Our far northern San Antonio subdivision is not much for yard signs. The home owner’s association doesn’t have rules against them, so far as I know, which is weird because they have rules about basketball hoops and parked cars and paint colors and SO MANY other things. But not signs, though for the most part people don’t drop much signage in their lawns beyond the occasional happy birthday or high school athlete shout-out.
So it was extra surprising when, one weekend a few years ago, these started popping up all over the place:

They were facing both ways at each community entrance. They dotted the medians in a couple different intersections. Overnight, it seemed, someone had taken it upon themselves to rile the neighborhood up. And it worked—the “town hall” being promoted turned into something more like a rally. We met in the clubhouse of a nearby golf course, and it was bursting at the seams—hundreds of people, standing room only.
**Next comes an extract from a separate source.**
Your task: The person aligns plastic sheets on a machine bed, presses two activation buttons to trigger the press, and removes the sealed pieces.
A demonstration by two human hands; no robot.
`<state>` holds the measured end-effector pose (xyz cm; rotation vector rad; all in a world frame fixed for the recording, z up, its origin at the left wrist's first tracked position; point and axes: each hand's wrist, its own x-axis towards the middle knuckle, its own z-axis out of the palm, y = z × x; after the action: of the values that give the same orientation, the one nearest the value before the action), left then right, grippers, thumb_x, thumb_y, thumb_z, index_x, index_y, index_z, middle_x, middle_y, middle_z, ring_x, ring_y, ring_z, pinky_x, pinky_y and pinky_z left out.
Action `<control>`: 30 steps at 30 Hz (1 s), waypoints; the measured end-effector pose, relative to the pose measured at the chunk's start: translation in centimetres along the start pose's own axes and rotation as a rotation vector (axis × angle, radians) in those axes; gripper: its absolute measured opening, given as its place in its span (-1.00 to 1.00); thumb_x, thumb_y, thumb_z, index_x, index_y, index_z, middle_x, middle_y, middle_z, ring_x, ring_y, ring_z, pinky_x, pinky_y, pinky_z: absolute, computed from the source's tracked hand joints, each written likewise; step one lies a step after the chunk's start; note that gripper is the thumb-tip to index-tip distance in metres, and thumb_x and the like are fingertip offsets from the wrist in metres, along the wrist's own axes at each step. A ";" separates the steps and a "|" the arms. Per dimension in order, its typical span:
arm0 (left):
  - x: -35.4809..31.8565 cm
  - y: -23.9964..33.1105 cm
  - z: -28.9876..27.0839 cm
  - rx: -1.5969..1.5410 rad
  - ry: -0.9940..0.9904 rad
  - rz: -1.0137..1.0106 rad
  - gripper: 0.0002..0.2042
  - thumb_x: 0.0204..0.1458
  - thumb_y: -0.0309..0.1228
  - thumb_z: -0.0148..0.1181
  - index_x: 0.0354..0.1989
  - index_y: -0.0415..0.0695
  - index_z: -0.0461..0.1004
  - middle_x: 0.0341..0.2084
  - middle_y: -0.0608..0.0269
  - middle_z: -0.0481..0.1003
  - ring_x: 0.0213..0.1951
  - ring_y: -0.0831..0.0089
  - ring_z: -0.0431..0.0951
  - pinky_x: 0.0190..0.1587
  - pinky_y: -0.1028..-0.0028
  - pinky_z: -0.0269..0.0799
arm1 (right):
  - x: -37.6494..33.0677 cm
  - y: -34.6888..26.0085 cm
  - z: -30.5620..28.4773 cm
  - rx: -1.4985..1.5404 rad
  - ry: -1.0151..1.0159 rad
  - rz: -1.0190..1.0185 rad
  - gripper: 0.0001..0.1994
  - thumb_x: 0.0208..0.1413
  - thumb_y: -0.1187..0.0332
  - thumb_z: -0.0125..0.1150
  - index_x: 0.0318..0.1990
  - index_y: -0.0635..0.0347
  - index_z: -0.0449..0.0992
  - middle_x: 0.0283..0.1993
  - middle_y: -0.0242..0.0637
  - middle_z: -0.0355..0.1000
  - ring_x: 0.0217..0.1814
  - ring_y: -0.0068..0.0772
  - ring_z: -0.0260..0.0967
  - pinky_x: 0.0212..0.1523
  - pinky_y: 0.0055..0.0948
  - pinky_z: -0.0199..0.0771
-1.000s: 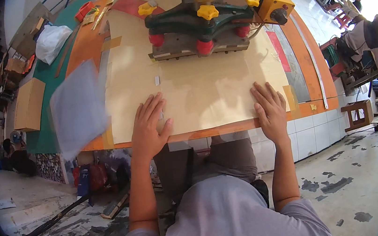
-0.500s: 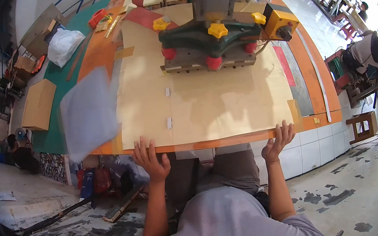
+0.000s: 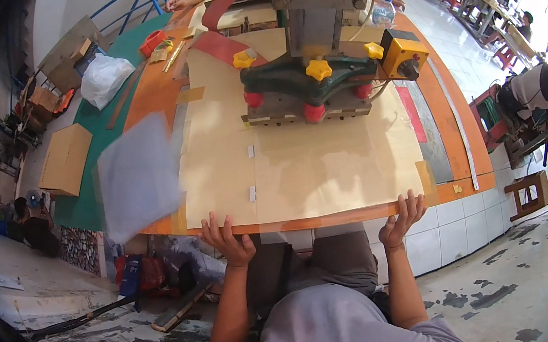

The “low income” housing in question was just a single apartment complex financed in part by state tax credits that would require the developer to make the units available at 60-80% of the Area Median Income. So, applicants would need to make nearly $50,000 to qualify. The developer sent a few representatives to our “town hall,” one of whom tried to walk the room through a PowerPoint running down their data on why we needed more housing density in our area (too many workers commuting here from too far away), who was likely to live in the complex (single parents with school-aged children), how they knew their residents would not have criminal records (they had to pass background checks), and so on.
Their point: Everybody calm down. We’re not building low-income housing! We’re just building an apartment complex for the kind of people who already work in this community.
And also: It’s not even in your backyard! As it turned out, the apartment complex in question was not exactly in our subdivision at all. It was nearby-ish, and the theoretical kids in the complex would most likely be enrolled in our neighborhood school. But as the meeting went on, I strained to see how much this project was even relevant to most of us in the room. Where did we think our collective backyard started and stopped? We’d all bought homes in a barely 20-year old suburban development in northernmost San Antonio. Did we really think that all development hereafter would cease? Did we think any of us had a say in determining who else could be northern San Antonio suburbanites?
NIMBYism in a neighborhood like this is like going to a chain restaurant, reserving a table, then demanding that no one be seated at any of the tables around you.
I was reminded of all this last week when reading this story by San Antonio Report‘s Iris Dimmick. Dimmick reports that the City of San Antonio has over $40 million in funds designated for what’s called “permanent supportive housing.” That means long-term housing for people who are chronically homeless. As Dimmick explains, it also means wrap-around services such as mental healthcare, job training, and financial coaching.
This kind of housing, which is genuinely for people with lower incomes, works—it is proven to help people get off and stay off the streets. And it does not harm the surrounding community—study after study shows that housing projects in higher-income areas do not bring down area home values. What’s more, these projects can really do the trick of creating genuine opportunity for families.
Dimmick’s story profiles a few projects in town that have lately run into classic Not-In-My-Backyard opposition. These examples are not quite as problematic as the one in my neighborhood, and sometimes local residents do need to band together to fight for their own common good.
But on the whole, this stuff is maddening. We have precious little housing in this city designed for families who are cost-burdened—and that’s about 95,000 households, according to the official study. The need is there. And now, thanks to the housing bond passed earlier this year, the money is there, or at least the start of it. The space is there. Even the political will is there.
All that’s missing is a lot more backyards that people don’t assume is part of their own.